Do we have SL$(n,2) \leqslant$ Sp$(2n, 2)$? And better yet, $\operatorname{SL}(n,q) \leqslant$ Sp$(2n, q)$ or $\operatorname{GL}(n,q) \leqslant$ Sp$(2n, q)$?
I checked using Magma for small degrees and they hold. I was thinking since the symplectic basis consists of pairs, that if we pick only one from each pair, then we should have a linear group sitting inside? Has this been studied before? Thank you.
Yes. Let $V$ be a finite-dimensional vector space over a field $\mathbb{F}$, equipped with an non-degenerate alternating bilinear form $b: V \times V \rightarrow \mathbb{F}$.

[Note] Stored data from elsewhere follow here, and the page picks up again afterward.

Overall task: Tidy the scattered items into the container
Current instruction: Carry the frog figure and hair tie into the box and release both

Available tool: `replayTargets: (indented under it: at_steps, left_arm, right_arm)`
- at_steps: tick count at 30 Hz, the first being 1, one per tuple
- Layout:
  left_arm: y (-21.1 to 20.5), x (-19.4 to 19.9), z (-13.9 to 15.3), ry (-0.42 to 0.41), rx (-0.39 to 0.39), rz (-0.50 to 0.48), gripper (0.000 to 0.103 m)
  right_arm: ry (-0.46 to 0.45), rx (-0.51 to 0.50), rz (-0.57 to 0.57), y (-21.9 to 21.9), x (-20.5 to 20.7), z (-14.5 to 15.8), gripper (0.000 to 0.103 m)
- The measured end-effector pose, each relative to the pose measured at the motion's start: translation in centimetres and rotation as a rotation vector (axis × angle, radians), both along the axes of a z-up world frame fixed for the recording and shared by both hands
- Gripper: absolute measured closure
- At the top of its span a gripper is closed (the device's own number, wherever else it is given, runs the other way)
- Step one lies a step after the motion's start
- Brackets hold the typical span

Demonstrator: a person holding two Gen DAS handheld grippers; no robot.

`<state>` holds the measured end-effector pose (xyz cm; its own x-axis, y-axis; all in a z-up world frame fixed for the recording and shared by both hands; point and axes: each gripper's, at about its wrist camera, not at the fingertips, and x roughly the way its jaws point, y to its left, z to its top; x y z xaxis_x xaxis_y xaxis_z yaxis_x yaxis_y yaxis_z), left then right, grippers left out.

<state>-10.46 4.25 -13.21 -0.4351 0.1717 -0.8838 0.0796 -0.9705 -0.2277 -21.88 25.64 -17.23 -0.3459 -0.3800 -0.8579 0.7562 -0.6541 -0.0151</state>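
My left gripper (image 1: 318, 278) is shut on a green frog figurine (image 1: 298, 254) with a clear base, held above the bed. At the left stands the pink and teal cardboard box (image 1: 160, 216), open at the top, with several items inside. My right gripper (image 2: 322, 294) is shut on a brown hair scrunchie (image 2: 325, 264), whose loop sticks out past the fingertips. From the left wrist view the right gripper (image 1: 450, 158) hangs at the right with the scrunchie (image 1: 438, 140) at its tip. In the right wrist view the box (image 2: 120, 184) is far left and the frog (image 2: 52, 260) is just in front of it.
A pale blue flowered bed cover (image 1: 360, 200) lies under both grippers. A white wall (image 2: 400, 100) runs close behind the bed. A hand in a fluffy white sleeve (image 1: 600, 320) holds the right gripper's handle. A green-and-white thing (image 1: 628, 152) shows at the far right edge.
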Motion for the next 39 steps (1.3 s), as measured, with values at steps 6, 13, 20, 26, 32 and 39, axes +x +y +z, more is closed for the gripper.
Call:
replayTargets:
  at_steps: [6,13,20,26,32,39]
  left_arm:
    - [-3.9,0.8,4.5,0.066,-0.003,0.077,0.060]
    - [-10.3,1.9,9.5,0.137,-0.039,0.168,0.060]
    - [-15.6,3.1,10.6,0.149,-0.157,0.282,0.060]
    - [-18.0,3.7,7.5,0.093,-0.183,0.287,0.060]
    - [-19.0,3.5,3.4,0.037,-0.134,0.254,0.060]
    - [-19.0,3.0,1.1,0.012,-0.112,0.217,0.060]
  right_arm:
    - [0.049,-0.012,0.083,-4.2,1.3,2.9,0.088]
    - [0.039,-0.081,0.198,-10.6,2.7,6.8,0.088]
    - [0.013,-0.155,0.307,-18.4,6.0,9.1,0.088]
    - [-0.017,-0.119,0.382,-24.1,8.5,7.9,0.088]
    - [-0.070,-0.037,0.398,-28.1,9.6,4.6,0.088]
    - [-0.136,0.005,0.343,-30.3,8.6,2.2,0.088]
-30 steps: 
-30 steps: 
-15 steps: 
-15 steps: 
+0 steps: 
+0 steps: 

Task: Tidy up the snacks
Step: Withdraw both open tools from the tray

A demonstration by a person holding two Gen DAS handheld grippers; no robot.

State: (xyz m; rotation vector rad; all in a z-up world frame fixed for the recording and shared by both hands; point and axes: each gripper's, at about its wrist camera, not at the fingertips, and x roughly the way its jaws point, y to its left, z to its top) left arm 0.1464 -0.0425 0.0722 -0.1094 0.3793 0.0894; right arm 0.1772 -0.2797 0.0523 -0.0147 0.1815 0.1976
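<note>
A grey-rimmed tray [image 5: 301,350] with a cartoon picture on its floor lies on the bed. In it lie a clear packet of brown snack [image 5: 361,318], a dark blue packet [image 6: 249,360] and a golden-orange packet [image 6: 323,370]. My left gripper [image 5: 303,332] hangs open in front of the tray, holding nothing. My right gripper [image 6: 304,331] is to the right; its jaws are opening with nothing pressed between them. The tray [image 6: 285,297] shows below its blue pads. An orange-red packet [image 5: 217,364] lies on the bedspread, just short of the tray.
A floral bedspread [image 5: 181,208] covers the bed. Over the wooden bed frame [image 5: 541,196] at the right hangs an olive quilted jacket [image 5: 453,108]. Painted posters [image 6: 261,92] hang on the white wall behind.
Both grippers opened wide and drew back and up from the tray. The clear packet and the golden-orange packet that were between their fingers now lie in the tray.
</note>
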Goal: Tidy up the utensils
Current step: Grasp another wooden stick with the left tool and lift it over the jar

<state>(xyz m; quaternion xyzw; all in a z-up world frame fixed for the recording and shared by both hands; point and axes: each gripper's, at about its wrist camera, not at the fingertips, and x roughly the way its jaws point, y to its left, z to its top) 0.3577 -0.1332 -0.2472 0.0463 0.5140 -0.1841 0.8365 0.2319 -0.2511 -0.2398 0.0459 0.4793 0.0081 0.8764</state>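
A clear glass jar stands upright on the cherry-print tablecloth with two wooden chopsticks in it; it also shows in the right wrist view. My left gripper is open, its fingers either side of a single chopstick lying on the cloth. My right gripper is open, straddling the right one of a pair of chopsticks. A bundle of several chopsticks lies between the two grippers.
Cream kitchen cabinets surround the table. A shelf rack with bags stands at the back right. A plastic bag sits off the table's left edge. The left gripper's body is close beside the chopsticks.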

You have a decomposition $V = W \oplus W'$, where $W$ and $W'$ are maximal totally isotropic subspaces of $V$. The elements of $Sp(V)$ that leave $W$ and $W'$ invariant form a subgroup isomorphic to $GL(W)$.
In terms of matrices, you can take a basis $e_1$, $\ldots$, $e_n$ of $W$ and $f_1$, $\ldots$, $f_n$ of $W'$ such that $b(e_i,f_j) = 1$ if $i = j$ and $0$ otherwise.
Then $$\left\{ \begin{pmatrix} A & 0 \\ 0 & A^{-T} \end{pmatrix} : A \in GL_n(\mathbb{F}) \right\}$$ is a subgroup of $Sp_{2n}(\mathbb{F})$ and isomorphic to $GL_n(\mathbb{F})$.
EDIT: So basically as noted in a comment: it comes down to $W \oplus W^*$ admitting a natural $GL(W)$-invariant alternating bilinear form.